* **WHAT NEEDS TO BE DONE**: Return the stretch from the line with "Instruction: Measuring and" through the line with "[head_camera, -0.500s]" in the data below, character for character, skipping all pictures.

= Beginning of Section =

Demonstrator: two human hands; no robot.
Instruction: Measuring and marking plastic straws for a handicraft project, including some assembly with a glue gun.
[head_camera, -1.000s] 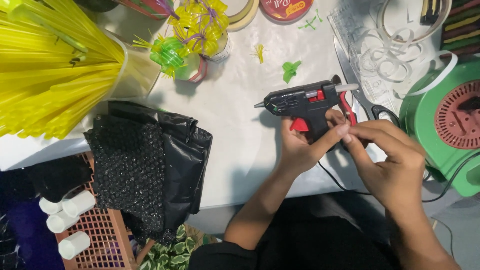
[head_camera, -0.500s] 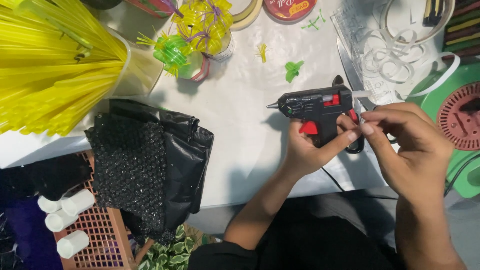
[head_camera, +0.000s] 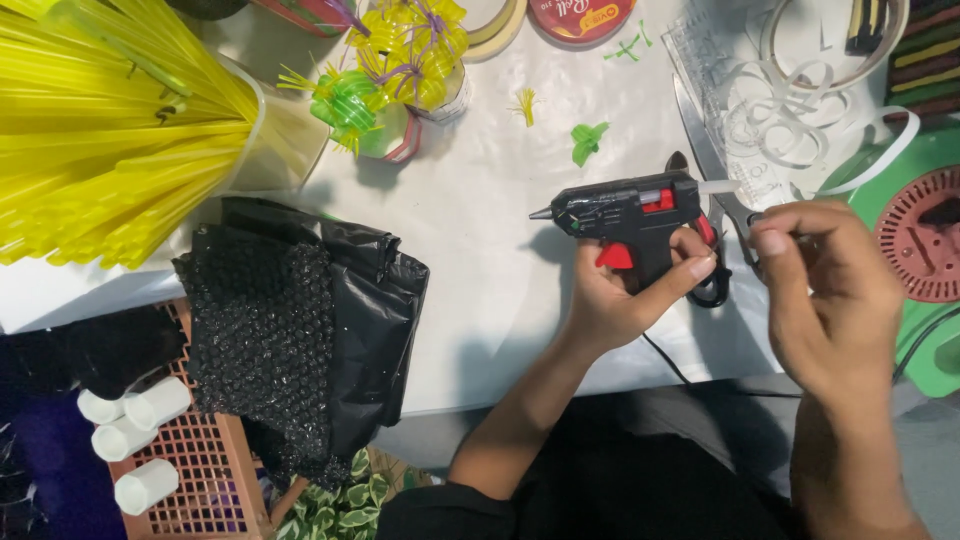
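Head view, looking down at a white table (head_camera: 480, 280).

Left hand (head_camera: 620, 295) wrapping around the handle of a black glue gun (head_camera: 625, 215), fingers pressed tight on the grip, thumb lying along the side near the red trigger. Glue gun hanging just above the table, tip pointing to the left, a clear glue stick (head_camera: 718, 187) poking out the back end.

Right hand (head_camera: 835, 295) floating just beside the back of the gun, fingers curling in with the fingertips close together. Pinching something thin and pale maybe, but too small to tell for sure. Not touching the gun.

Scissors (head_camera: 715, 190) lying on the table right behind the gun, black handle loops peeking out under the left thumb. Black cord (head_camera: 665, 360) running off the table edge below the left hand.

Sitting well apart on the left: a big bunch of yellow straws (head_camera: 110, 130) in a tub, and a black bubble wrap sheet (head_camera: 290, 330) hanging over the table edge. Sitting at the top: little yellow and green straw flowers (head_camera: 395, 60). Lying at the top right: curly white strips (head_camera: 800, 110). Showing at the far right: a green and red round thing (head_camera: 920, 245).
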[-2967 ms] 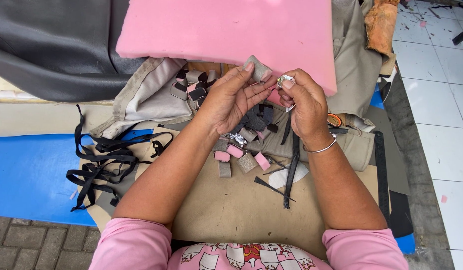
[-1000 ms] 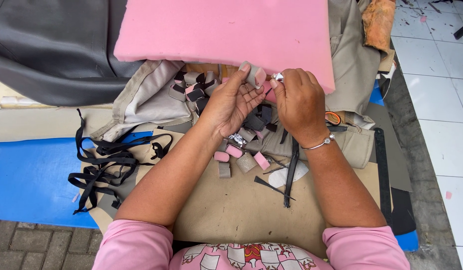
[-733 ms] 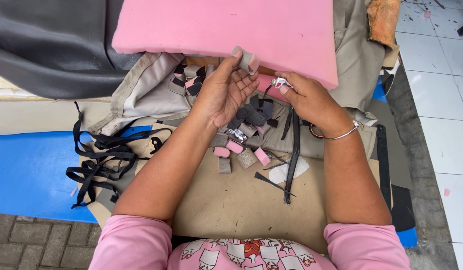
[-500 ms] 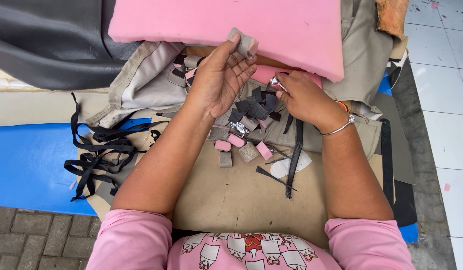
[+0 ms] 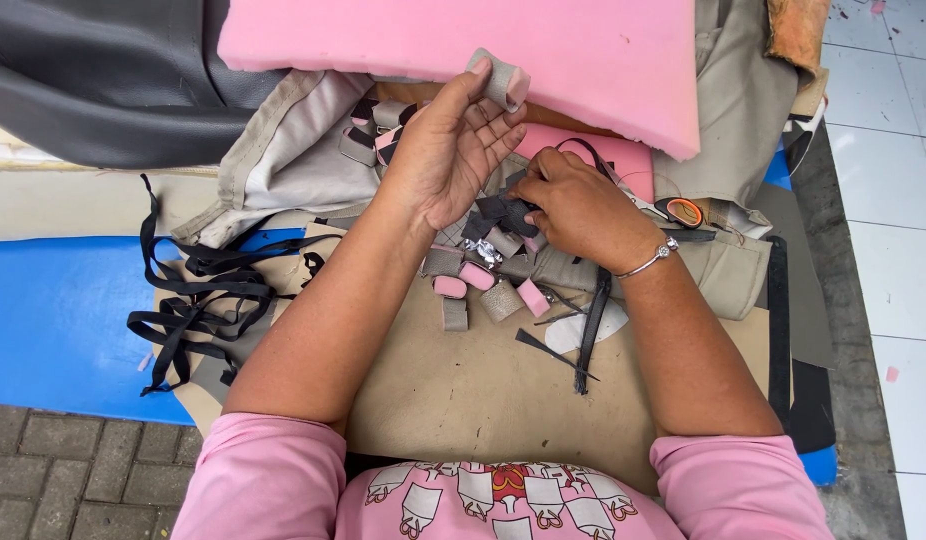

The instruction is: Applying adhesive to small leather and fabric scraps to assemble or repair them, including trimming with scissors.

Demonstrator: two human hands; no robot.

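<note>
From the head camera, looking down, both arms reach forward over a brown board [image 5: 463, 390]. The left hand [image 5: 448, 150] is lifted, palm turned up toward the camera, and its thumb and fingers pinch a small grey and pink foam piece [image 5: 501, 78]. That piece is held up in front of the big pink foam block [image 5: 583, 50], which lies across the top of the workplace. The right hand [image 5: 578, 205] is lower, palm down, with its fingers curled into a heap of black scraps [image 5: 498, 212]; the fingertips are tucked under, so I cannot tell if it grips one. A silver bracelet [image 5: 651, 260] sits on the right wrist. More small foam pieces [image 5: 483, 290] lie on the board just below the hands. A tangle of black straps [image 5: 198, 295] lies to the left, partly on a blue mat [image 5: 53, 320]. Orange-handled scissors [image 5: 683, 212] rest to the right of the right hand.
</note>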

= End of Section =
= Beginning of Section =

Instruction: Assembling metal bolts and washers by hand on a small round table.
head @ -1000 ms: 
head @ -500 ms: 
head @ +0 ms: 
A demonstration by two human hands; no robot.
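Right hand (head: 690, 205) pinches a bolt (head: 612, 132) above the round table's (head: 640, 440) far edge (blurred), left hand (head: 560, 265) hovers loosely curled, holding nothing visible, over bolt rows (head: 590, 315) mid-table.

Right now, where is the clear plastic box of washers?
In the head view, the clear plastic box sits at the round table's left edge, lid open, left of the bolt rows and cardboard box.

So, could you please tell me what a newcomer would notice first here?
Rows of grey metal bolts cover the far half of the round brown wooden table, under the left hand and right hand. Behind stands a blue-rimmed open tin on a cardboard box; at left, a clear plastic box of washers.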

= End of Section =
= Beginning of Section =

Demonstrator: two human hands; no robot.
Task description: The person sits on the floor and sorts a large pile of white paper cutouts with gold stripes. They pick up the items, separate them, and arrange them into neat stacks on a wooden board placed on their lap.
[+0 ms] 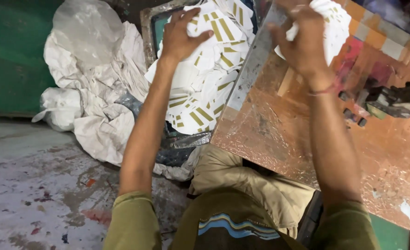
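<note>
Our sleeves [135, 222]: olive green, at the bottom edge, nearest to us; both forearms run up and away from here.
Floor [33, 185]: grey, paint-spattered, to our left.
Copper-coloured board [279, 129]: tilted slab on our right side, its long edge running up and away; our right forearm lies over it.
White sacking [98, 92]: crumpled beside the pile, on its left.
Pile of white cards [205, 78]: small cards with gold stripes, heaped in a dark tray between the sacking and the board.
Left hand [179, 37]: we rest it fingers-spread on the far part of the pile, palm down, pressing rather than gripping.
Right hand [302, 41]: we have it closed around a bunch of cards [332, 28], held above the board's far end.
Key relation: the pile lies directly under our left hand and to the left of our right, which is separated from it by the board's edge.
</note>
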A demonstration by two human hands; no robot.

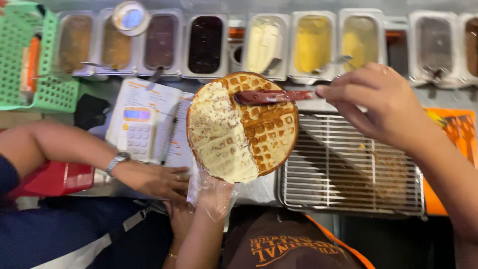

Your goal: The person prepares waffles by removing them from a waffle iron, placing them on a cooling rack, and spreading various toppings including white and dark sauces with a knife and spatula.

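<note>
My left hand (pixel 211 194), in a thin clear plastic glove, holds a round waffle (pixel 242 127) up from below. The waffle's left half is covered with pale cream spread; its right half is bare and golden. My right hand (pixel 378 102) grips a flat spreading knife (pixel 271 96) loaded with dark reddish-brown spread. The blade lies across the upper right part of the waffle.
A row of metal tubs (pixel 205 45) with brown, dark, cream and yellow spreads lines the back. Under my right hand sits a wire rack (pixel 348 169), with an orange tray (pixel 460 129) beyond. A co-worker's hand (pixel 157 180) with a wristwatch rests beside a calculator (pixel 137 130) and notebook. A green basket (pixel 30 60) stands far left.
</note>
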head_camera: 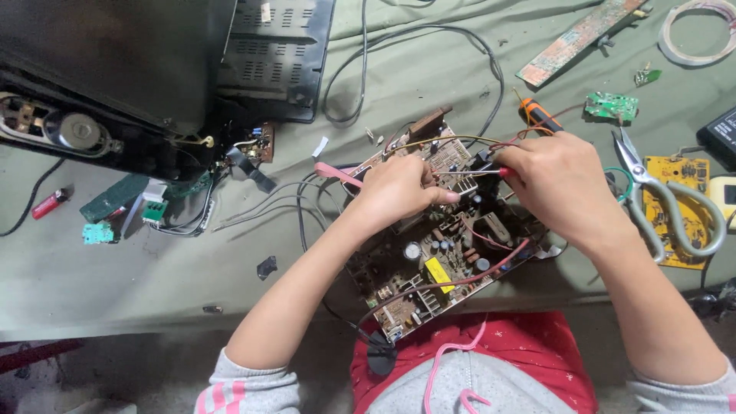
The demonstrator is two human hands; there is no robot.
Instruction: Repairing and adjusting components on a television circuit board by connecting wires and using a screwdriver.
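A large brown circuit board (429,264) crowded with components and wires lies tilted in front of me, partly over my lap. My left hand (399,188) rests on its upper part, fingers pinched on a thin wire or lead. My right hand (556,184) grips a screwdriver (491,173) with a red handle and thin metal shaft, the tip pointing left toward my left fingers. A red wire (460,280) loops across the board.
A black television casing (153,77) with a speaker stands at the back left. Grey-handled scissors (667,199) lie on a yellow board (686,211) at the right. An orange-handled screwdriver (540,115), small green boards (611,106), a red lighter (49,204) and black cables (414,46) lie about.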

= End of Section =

* **ANSWER BOX**:
Instruction: Measuring and marking plastic straws for a handicraft project, including some assembly with a glue gun.
[head_camera, -1.000s] 
[head_camera, -0.500s] 

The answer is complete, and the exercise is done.